Not very concrete and many gereralities. Let me pick that apart...
"fast and flexible" - yes, but in case the first (or any) version is
not perfect you only "pay" for it if you use it. What flexibility
for the specific function are you missing from the proposal?
"update documentation" - quite trivial with the proposed function,[***]
which even relies on already existing definitions where applicable.
BTW, a function needs to be documented whether implemented natively
or through the extension mechanism.
"upward compatible" - a name clash seems to be the only potentially
incompatibility issue. Not worse than the existing strftime(), isn't
it?
"acceptance by the user community" - again, people who don't need that
function won't notice (modulo name clash if you incidentally decided
to name one of your own functions strptime(). And people who'd like
a function like that won't complain either.
That all said, and acknowledging that the set of native functions shall
be kept at a minimum, a question; shouldn't all gawk specific functions
(or even all existing function sets[****]) be supported by an extension
interface then?
The reason I am asking is; typically you have modules for extensions
that cover a specific topic, and many functions collected in a module.
If I want time stamps and time/date manipulation I could bind them,
the existing ones and the proposed addition, with a single "include".

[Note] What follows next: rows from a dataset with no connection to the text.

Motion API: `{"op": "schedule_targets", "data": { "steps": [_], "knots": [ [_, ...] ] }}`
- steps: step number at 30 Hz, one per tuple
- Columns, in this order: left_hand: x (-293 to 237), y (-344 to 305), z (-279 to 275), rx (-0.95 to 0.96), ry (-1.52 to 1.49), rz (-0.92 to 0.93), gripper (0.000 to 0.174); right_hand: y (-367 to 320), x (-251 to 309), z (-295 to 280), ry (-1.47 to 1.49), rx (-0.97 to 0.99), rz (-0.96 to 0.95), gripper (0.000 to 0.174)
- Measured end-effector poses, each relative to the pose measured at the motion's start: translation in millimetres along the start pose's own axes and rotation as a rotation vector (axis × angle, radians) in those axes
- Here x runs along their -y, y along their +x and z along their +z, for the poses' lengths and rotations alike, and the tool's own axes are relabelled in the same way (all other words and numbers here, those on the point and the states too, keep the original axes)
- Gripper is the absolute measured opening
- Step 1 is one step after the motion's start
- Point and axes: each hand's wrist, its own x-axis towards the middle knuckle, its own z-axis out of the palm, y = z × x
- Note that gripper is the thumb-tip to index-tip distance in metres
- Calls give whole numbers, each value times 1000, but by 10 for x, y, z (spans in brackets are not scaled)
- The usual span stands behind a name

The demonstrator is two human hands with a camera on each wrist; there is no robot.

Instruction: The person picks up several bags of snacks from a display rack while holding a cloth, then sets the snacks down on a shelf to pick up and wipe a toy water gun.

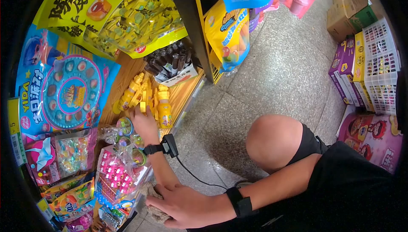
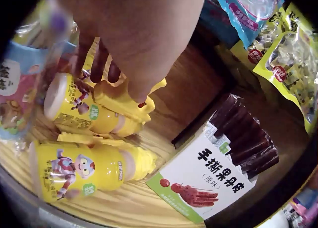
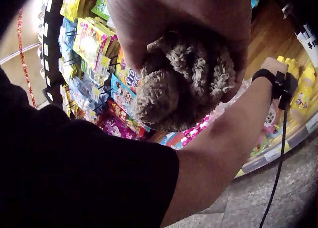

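Observation:
My left hand [image 1: 144, 126] reaches onto the wooden shelf among several yellow bottles. In the left wrist view its thumb and fingers pinch a yellow bottle [image 2: 115, 98], partly hidden behind the hand. Closer to the shelf's edge lies another yellow bottle [image 2: 84, 171] with a cartoon figure on it. My right hand [image 1: 187, 206] grips a crumpled grey-brown cloth [image 3: 181, 84], held below the left forearm in the head view. Small clear tubs [image 1: 124, 125] with colourful contents stand right beside the left wrist.
A white box of dark wrapped sticks [image 2: 198, 176] stands beside the bottles. Candy bags [image 1: 140, 24] and a blue bag [image 1: 68, 83] line the shelf's back. Pink sweets [image 1: 115, 172] fill a box nearby. A cable [image 1: 195, 176] hangs from the left wrist. Boxes and a white basket [image 1: 380, 62] stand across the floor.

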Motion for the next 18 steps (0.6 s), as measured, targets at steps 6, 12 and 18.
{"op": "schedule_targets", "data": {
  "steps": [6, 12, 18],
  "knots": [
    [15, -83, -53, 181, 78, -57, 39, 48, 16, -129, 4, 153, 97, 68],
    [-154, -240, -116, 294, 53, -77, 44, 47, 14, -129, -51, 111, 53, 69],
    [-118, -291, 13, 264, -146, -115, 49, 48, 35, -110, -67, 126, 61, 67]
  ]
}}
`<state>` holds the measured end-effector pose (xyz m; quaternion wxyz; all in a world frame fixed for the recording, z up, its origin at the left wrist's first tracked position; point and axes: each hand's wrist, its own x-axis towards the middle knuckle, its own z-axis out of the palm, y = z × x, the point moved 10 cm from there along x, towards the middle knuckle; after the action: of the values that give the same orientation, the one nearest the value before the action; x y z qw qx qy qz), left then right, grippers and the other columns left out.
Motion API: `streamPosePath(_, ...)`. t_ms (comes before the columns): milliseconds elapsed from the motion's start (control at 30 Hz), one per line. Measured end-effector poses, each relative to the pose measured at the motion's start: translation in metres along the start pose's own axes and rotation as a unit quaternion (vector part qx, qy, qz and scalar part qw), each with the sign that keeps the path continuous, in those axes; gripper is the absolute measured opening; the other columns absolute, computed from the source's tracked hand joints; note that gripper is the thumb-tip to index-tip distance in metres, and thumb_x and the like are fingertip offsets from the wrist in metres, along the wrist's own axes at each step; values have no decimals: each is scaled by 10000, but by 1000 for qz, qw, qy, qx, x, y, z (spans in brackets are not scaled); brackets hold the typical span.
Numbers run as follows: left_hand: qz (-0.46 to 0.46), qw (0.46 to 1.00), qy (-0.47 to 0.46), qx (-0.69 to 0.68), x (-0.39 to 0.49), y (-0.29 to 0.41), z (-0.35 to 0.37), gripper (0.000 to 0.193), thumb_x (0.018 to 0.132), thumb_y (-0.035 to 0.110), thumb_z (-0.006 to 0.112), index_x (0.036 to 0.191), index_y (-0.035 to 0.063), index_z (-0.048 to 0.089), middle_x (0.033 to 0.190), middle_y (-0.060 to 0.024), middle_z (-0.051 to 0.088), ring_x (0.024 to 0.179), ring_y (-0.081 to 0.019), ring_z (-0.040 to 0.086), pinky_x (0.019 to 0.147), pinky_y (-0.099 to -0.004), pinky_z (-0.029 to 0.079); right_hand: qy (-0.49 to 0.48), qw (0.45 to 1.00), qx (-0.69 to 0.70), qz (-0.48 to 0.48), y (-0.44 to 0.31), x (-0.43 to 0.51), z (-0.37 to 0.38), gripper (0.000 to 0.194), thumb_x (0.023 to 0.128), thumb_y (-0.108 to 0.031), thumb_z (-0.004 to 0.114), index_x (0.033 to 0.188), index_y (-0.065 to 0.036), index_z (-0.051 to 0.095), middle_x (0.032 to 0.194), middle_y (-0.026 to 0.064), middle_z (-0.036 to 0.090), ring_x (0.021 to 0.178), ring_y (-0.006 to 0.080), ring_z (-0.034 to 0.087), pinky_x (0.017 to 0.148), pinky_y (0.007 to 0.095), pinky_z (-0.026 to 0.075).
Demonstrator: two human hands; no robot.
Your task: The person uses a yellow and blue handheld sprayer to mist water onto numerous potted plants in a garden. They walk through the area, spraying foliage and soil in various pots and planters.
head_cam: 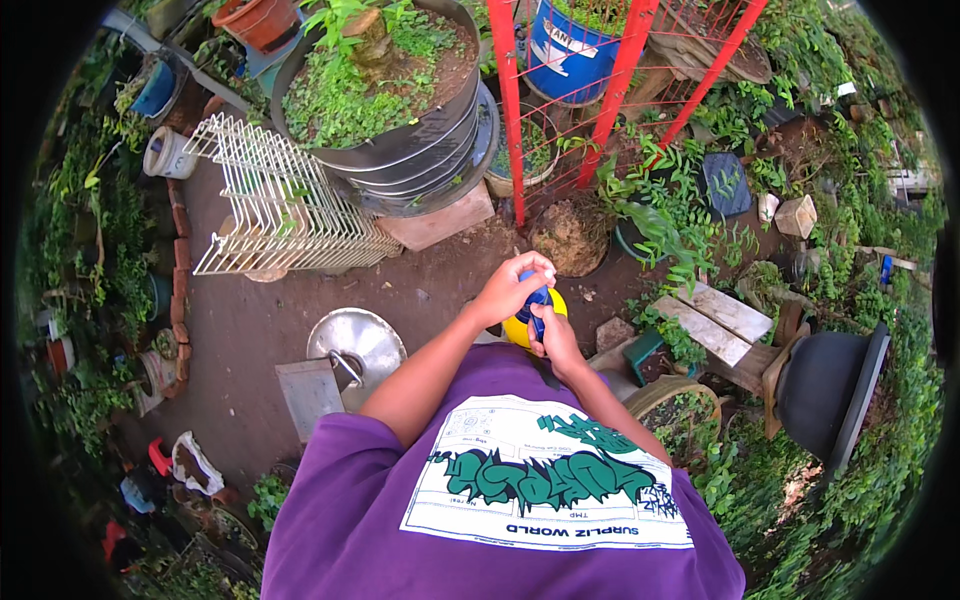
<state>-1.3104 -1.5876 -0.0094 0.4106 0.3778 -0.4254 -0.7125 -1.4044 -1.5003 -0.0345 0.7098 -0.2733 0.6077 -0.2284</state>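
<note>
Close in front of my shirt is a yellow bottle (517,331) with a blue top (534,302), which looks like a pump sprayer. My left hand (511,289) reaches over from the left, its fingers curled at the upper end of the blue part. From the right, my right hand (556,343) grips the lower blue part, with the thumb pointing up along it. Both hands and my body hide much of the bottle. Just beyond the hands, a ball of soil and roots (571,238) sits in a pot.
A cream wire rack (289,210) stands at left, beside a large black planter (397,169). Red metal posts (510,112) with wire rise ahead. A round metal lid (379,334) lies on the soil near my left arm. Right are wooden planks (709,322) and a black basin (821,397).
</note>
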Motion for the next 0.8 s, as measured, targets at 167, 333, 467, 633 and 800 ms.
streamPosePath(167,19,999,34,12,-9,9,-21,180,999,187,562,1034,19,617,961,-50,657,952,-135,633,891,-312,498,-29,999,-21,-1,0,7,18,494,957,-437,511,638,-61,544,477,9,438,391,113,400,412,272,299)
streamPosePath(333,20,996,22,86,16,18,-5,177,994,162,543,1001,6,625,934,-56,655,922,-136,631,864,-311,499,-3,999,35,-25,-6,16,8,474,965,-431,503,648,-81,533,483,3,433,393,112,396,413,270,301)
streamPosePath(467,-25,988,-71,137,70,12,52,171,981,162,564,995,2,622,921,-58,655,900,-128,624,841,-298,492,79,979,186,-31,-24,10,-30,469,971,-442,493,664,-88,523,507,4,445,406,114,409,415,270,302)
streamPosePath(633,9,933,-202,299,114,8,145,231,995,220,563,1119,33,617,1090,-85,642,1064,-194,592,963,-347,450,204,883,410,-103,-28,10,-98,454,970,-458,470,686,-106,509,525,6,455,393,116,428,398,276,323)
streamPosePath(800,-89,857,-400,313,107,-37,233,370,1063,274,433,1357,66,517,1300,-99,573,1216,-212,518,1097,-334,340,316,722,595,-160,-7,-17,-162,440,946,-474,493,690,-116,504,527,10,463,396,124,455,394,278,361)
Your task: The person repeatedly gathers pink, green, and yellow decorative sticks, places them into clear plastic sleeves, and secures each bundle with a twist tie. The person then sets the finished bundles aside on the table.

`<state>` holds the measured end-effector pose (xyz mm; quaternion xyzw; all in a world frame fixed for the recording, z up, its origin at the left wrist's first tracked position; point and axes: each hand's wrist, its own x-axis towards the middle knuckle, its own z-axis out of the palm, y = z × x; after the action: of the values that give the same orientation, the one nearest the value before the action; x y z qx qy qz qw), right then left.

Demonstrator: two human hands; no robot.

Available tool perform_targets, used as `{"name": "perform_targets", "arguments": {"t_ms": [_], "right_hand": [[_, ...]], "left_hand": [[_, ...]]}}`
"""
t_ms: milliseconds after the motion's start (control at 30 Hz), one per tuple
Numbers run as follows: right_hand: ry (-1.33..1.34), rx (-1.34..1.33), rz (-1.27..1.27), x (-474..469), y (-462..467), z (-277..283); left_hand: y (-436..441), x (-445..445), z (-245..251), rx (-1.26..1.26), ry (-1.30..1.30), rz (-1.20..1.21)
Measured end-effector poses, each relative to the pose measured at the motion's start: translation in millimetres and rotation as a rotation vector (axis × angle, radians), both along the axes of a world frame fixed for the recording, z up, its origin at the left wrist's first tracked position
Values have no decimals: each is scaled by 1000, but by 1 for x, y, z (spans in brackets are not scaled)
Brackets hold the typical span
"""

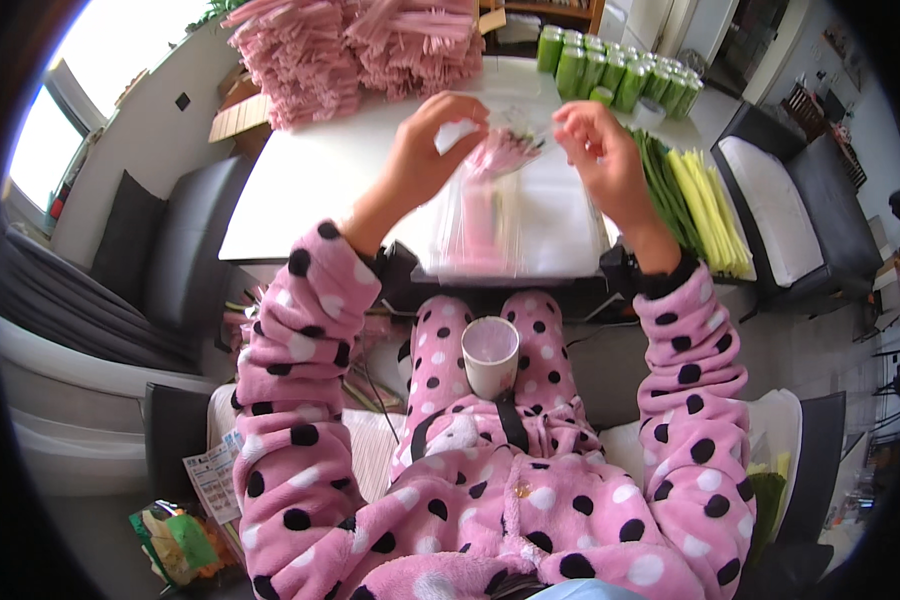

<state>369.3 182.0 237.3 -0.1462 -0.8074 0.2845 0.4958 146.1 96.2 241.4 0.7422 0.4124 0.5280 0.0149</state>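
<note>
Both hands are raised over the near part of a white table. My left hand [441, 146] has thumb and fingertips brought together around a gap; whether thin clear film is pinched there is unclear. My right hand [598, 150] has its fingers curled, and their hold is blurred. Between and below the hands lies a blurred bundle of pink strips [495, 156] with a dark green end, partly in clear film. Under it a clear plastic sleeve or tray [450, 244] holds more pink material at the table's front edge.
Stacks of pink strips [300, 67] stand at the back left. Green cylinders with shiny tops [634, 84] are grouped at the back right. Dark green [660, 176] and yellow-green strips [709, 210] lie on the right. A white cup [490, 360] sits between my thighs.
</note>
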Motion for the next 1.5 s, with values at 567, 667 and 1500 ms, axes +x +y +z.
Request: {"name": "perform_targets", "arguments": {"t_ms": [567, 667, 1500], "right_hand": [[-206, -351, 118, -30, 45, 41], [2, -312, 189, -30, 39, 32], [42, -1154, -118, 21, -126, -234]], "left_hand": [[43, 12, 24, -265, -537, -174], [29, 15, 20, -293, -601, -230], [-116, 98, -237, -650, -846, 351]]}}
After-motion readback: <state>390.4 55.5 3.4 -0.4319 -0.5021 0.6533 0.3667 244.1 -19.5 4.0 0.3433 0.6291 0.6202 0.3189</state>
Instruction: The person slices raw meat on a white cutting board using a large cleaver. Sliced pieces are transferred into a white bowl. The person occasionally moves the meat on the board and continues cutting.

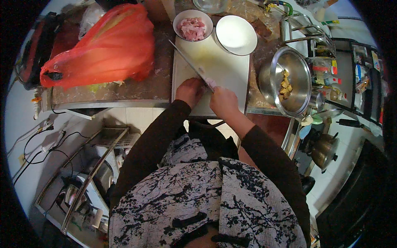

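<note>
My right hand point(225, 101) grips a kitchen knife point(186, 59), whose blade slants up and left across a white cutting board point(229, 69). Beside the blade, low on the board, rests my left hand point(189, 91) with its fingers curled. What lies under those fingers is hidden. A small pale pink piece of food point(211, 82) shows by the blade, just above my right hand. At the board's far end stands a bowl point(176, 26) with cut raw pink meat point(193, 28). Next to it is a white bowl point(236, 34); glare hides what, if anything, is in it.
A bulging red plastic bag point(114, 52) covers much of the counter point(162, 74) at left. To the right, a steel basin point(273, 62) holds browned food pieces point(285, 85). Beyond it are bottles point(325, 71), a metal rack point(304, 29) and a lidded pot point(324, 150).
</note>
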Tool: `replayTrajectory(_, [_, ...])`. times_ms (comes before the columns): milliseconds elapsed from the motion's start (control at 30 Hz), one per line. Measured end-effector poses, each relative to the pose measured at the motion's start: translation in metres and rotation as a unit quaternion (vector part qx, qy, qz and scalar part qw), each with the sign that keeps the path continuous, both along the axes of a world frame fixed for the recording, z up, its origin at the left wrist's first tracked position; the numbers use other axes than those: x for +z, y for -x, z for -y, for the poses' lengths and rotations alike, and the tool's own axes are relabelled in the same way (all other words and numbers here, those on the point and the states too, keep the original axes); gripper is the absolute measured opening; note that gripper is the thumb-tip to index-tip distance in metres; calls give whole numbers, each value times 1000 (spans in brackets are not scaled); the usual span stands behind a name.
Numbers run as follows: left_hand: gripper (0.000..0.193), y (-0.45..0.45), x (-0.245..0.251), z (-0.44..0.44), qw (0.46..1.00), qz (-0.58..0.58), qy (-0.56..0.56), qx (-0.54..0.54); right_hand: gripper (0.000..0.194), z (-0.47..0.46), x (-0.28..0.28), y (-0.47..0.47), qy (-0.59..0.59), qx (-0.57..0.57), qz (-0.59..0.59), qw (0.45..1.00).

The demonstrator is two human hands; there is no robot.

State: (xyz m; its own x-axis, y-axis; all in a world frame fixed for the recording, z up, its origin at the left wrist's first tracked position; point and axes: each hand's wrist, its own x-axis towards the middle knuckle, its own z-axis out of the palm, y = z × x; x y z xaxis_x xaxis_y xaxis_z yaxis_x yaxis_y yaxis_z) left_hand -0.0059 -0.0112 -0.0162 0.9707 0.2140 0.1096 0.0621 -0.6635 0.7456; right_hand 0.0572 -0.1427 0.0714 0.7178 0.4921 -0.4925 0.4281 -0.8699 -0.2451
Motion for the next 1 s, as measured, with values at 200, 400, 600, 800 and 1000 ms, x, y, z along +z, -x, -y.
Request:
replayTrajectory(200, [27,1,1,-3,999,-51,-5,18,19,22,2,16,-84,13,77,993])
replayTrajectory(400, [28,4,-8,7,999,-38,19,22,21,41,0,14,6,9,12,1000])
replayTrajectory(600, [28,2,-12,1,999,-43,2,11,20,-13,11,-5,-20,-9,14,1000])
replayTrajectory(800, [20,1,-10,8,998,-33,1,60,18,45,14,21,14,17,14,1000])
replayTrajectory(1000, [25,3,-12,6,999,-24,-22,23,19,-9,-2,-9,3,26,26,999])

And since you have mentioned the difficulty-of-good-design questions;
rethink about the gawk non-standard but native extensions. Have strftime
available but include strptime? Designwise, if consequent and if at all,
both might be better placed with the other time functions in a loadable
time/date module.
(But I noticed, sadly too late, that I have written more than worth the
issue.)
Janis
[*] As previously said, predefined names for function will affect the
programs insofar that you cannot use that name for other purposes, but
that's it.
[**] Some native awk functions (unfortunately) have side-effects, some
other former proposed extensions are also often proposed with similar
side-effects than the builtins (e.g. match()).
[***] WRT complexity of documentation a quick look into the gawk manual
will be enlightening; strftime() for example requires only a few lines
of documentation, and I'd expect strptime() not to require substantially
more.
[****] E.g., why bother with standard numerical functions in the core
awk code if all I do is non-numeric data processing.